WHAT YOU ARE ASKED TO DO:
Start at the line below containing "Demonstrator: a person" and stop at the line containing "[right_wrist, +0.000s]". Repeat every line of that stretch exactly, and nothing outside it.

SOURCE RECORDS:
= Beginning of Section =

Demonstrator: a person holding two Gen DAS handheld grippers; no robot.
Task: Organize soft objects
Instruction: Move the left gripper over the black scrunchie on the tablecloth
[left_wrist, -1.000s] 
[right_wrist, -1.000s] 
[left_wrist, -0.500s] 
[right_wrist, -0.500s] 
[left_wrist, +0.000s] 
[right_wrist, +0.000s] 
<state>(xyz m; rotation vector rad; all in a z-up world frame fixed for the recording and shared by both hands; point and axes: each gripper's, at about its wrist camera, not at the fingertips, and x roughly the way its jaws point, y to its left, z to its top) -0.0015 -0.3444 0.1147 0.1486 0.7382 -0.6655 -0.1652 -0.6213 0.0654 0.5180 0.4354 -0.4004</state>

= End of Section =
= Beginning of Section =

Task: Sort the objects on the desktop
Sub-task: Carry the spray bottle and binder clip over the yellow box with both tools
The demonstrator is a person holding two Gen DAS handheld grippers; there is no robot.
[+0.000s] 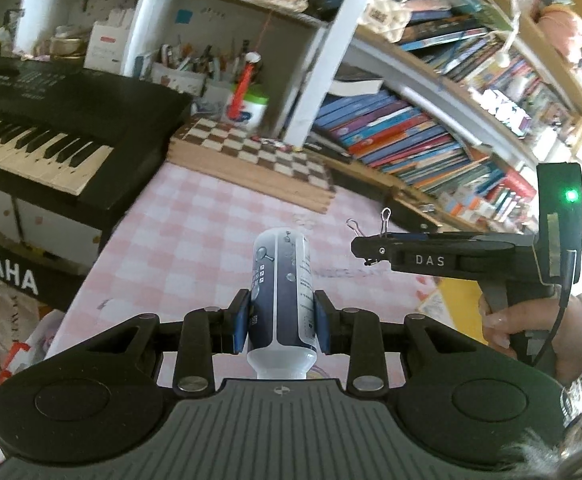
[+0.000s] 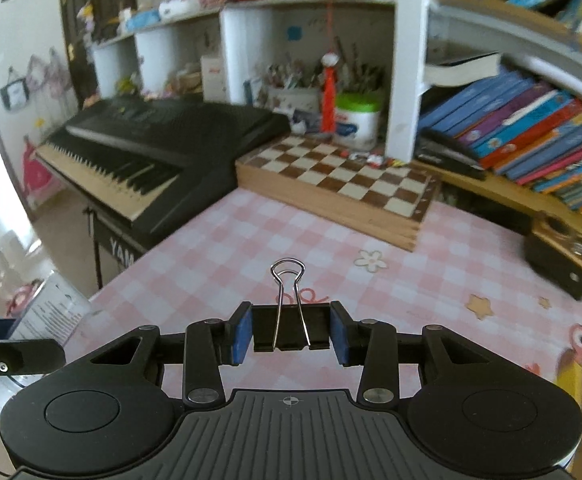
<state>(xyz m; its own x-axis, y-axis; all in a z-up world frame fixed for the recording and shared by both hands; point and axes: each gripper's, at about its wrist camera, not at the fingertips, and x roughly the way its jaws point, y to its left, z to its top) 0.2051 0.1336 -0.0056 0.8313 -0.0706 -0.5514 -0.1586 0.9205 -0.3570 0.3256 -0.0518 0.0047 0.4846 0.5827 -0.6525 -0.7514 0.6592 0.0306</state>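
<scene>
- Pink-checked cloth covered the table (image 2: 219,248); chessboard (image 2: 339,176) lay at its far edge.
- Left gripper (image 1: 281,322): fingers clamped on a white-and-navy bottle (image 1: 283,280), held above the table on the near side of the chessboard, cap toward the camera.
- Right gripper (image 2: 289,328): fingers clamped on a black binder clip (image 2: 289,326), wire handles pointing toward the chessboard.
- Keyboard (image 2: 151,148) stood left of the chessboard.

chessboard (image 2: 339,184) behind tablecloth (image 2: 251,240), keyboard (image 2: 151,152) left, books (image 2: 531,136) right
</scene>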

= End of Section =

TASK SOLUTION:
Demonstrator: a person holding two Gen DAS handheld grippers; no robot.
Task: Organize soft objects
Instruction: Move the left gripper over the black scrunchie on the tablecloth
[left_wrist, -1.000s] 
[right_wrist, -1.000s] 
[left_wrist, -0.500s] 
[right_wrist, -0.500s] 
[left_wrist, +0.000s] 
[right_wrist, +0.000s] 

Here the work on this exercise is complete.